By Cheryl Whitelaw, Kind Power Coach and Facilitator
When was the last time you really felt off-balance? In the Canadian winter, this feeling can happen often – the sudden slip on an icy sidewalk when your legs vanish from underneath you. In other climates, this could be more familiar in stepping on a surface that looked solid, but moves beneath you – a loose stone, a soft surface that shifts. Your own sense of support, of safety can go pouf – vanishing in an instant.
As humans, we are built as inherently unstable beings. Standing upright, we have weight and height extending upright from our middle, the center of balance in our hips and pelvis. Watch any baby learning to stand and walk. We all went through a lengthy apprenticeship to learn how to stand and move, to learn to make this dynamic stability work for us. In this apprenticeship, we learned how to fall, practicing that over and over.
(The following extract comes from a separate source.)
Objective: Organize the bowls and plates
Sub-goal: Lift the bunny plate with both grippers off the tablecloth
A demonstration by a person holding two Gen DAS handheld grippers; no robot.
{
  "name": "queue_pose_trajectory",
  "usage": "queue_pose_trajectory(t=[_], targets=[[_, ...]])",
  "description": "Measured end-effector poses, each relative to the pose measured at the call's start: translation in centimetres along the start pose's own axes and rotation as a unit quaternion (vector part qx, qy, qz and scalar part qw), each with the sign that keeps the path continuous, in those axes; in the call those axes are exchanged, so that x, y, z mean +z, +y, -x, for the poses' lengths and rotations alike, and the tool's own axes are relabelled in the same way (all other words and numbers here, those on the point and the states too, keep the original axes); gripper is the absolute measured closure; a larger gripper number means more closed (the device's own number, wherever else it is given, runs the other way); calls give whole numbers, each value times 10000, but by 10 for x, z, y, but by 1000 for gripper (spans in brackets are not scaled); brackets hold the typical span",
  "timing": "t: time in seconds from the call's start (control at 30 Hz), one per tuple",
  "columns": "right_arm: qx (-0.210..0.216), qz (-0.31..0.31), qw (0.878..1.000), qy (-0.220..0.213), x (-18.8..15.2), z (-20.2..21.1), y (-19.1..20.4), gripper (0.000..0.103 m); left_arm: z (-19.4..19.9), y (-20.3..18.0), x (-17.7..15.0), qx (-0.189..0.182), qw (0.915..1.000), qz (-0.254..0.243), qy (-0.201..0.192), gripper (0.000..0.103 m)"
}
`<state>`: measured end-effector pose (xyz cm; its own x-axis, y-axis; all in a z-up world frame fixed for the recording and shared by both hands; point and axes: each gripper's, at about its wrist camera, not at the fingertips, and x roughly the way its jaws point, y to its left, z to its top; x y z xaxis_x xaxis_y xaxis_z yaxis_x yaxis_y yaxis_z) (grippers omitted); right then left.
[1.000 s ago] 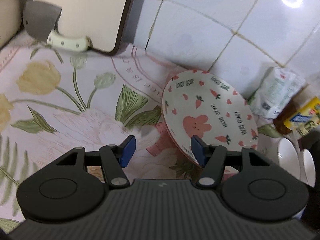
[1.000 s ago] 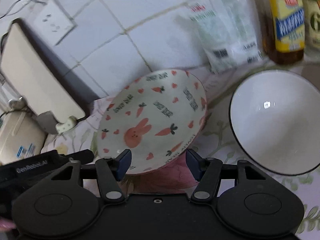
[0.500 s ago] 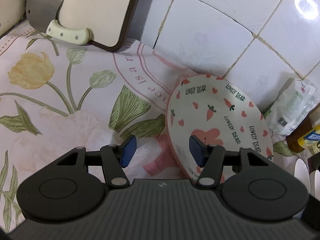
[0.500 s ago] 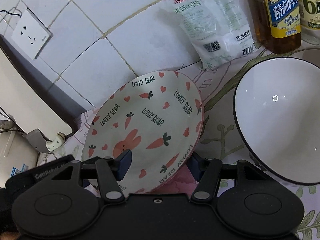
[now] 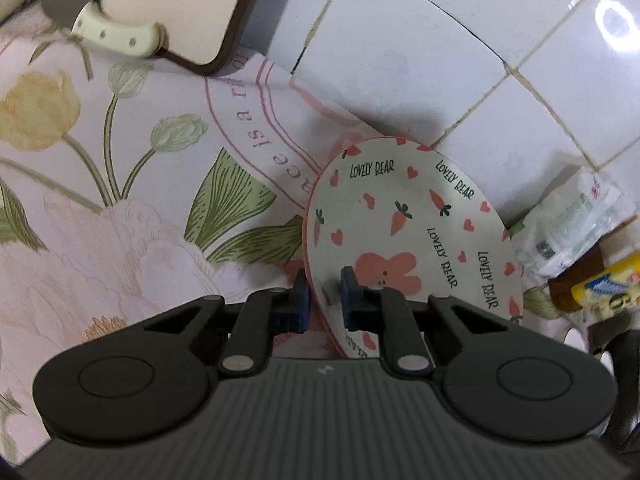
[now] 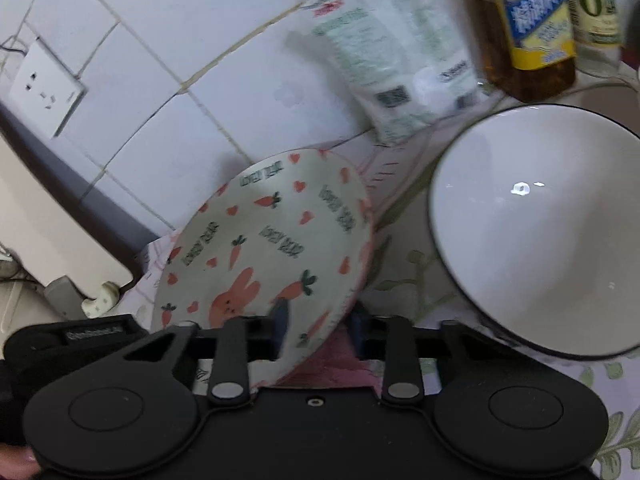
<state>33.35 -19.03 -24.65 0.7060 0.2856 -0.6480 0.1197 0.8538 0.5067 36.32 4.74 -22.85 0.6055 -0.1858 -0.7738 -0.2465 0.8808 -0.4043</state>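
Observation:
A white plate with pink bunny, carrots and hearts (image 5: 412, 236) sits tilted on the floral cloth by the tiled wall; it also shows in the right wrist view (image 6: 264, 248). My left gripper (image 5: 323, 304) is shut on the plate's near left rim, one blue pad on each face. My right gripper (image 6: 318, 330) straddles the plate's near right rim with its jaws partly closed, a gap still showing on the right pad. A large white bowl with a dark rim (image 6: 536, 240) stands right of the plate.
A cutting board (image 5: 168, 8) and a cleaver with a cream handle (image 5: 116, 34) lean on the wall at the left. A salt bag (image 6: 392, 52) and oil bottles (image 6: 528, 28) stand behind the bowl. A wall socket (image 6: 44, 88) is on the tiles.
Both grippers moved in onto the plate's near rim. The left jaws closed from wide open to clamped on the rim; the right jaws narrowed around the other side.

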Motion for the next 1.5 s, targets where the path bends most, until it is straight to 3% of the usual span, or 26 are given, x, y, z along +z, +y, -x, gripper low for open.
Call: queue_pose_trajectory(t=[0.37, 0.9, 1.5], targets=[[255, 66, 9996, 52, -1, 27, 5, 81, 43, -14, -15, 421, 9960, -763, -195, 89], [687, 734, 9945, -291, -16, 116, 25, 80, 151, -19, -54, 176, 9931, -943, -679, 89], [619, 1172, 9909, -216, -56, 208, 25, 78, 225, -20, -120, -28, 9920, -1093, -632, 88]])
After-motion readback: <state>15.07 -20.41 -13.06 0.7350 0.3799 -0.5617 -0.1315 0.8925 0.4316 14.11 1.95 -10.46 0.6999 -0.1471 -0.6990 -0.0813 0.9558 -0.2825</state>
Our mind and body are inseparable. In his book, Awareness through Movement, Moshe Feldenkrais says, “We act in accordance with our self-image”. One way to understand this statement is that our brains create an operations manual for our movement. Balance is a physical and mental experience. What happens to most of us is that we learn how to fear falling. From our fear, we create a fearful body.
A friend recently posted a video of her beautiful baby girl, showing her moving from sitting to standing to walking. She repeatedly fell as she stepped on a pillow, a blanket. And repeatedly stood up and moved around. In the 4 minute video, she did not get hurt once. I watched and thought, “That’s what falling without fear looks like.” She didn’t brace herself, she stayed limber and soft. When she fell, she fell. She didn’t resist the fall.
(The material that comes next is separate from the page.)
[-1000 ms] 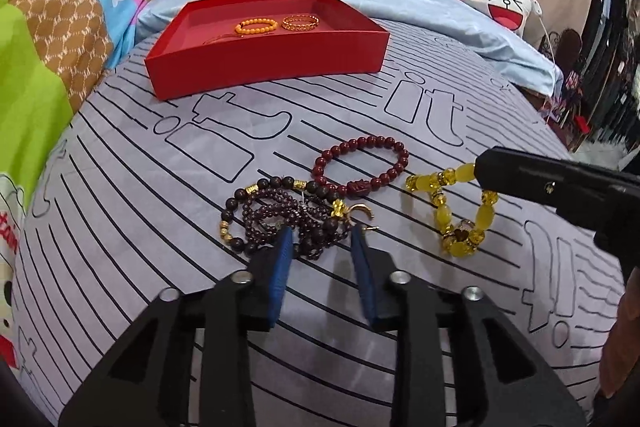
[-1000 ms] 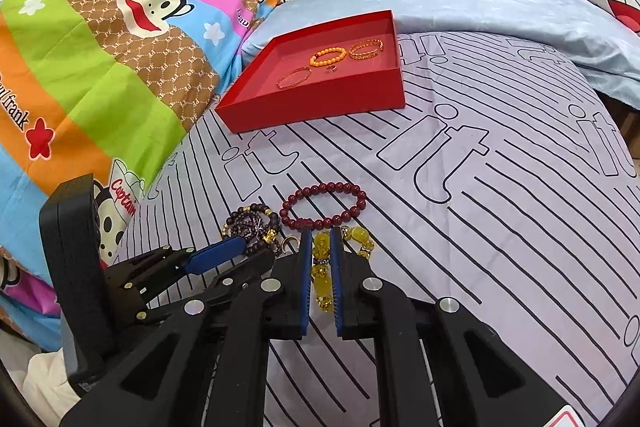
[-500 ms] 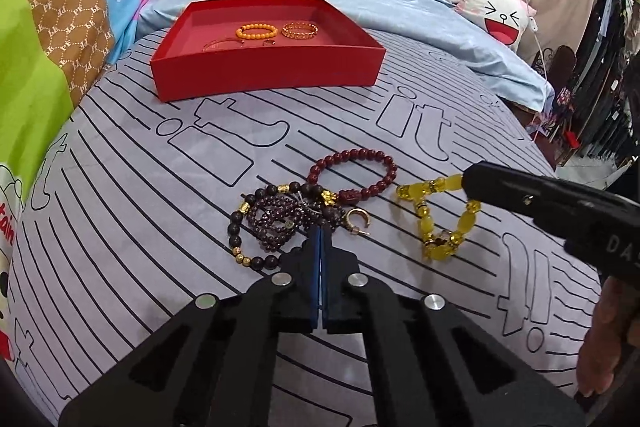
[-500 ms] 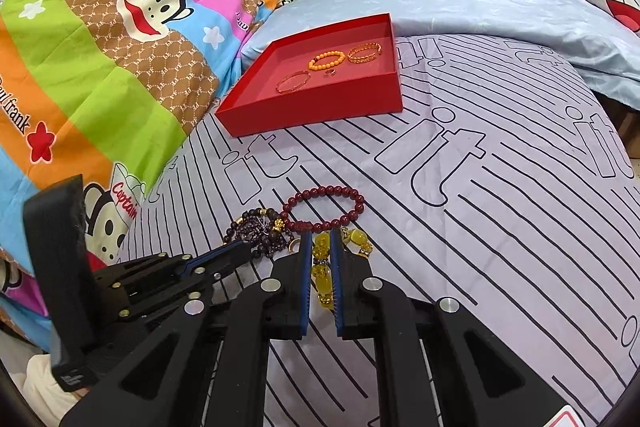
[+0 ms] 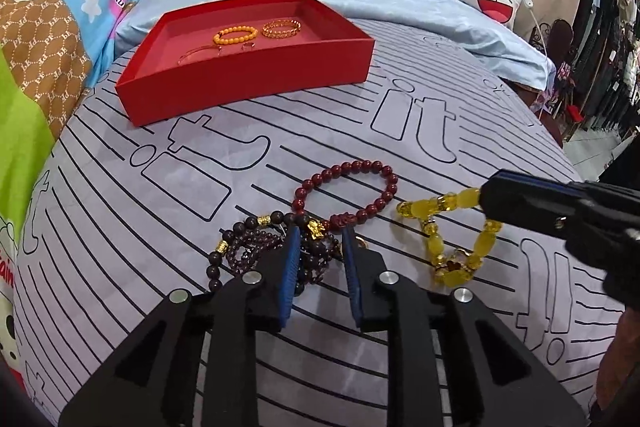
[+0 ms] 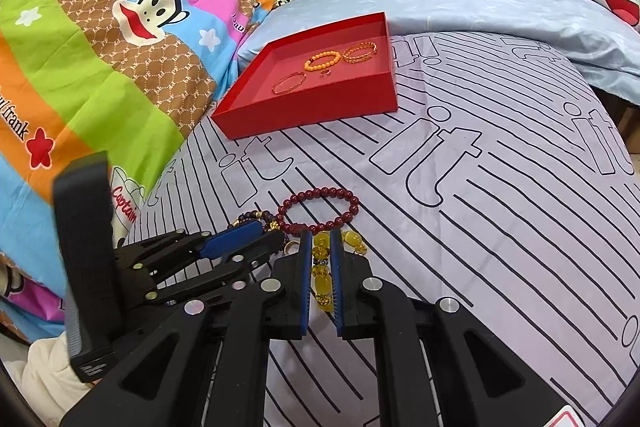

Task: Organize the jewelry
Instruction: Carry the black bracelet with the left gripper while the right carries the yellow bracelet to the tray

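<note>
Whereas half a second ago they were pressed together, the left tongs [image 5: 318, 241] now spread over the dark bead necklace [image 5: 256, 251] on the bed; right tongs [image 6: 320, 247] pinch the yellow bracelet [image 6: 322, 277], so neither has reached the red tray [image 5: 248, 87].

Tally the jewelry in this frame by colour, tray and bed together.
Orange: 1, beaded bracelet in the red tray.
Gold: 3, chain bracelet, thin bangle and small ring, all in the tray.
Dark red: 1, bracelet on the bed.
Dark brown-purple: 1, bead strand on the bed.
Yellow: 1, bracelet on the bed.
Total: 7
</note>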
One of the ways we age is by conditioning our movement to prevent a disturbance in our balance. We brace ourselves. We grip onto what feels stable, literally gripping the ground with our toes. We make ourselves rigid. We learn to fear and fight the fall.
I was walking recently with a friend on an icy trail in the Edmonton river valley, down a small incline. Despite my grippy hiking boots and careful treading, I was going, going, gone – legs well ahead of my torso down the slope. I had just come back from a workshop on Dynamic Stability and the Art of Falling. The slip happened so fast, I could not consciously deal with it – so I can’t pretend that the knowledge I had from the workshop informed my reaction. But a curious thing didn’t happen. I didn’t fall. I didn’t brace against the movement – I followed my legs and got my torso back over my legs – a fast, fluid righting of myself – almost like a ripple through my body. I realized that even better than the knowledge I brought about falling, I had learned to go with my fall.
Learning about balance means learning to be dynamically stable. That’s one of the things I love to do with my clients – use somatic coaching to activate this body intelligence in action. It is helpful to know about falling but it is even more helpful to know how to fall. A cool life secret is that knowing how to fall in your body changes your capacity to balance and support yourself in work and in life.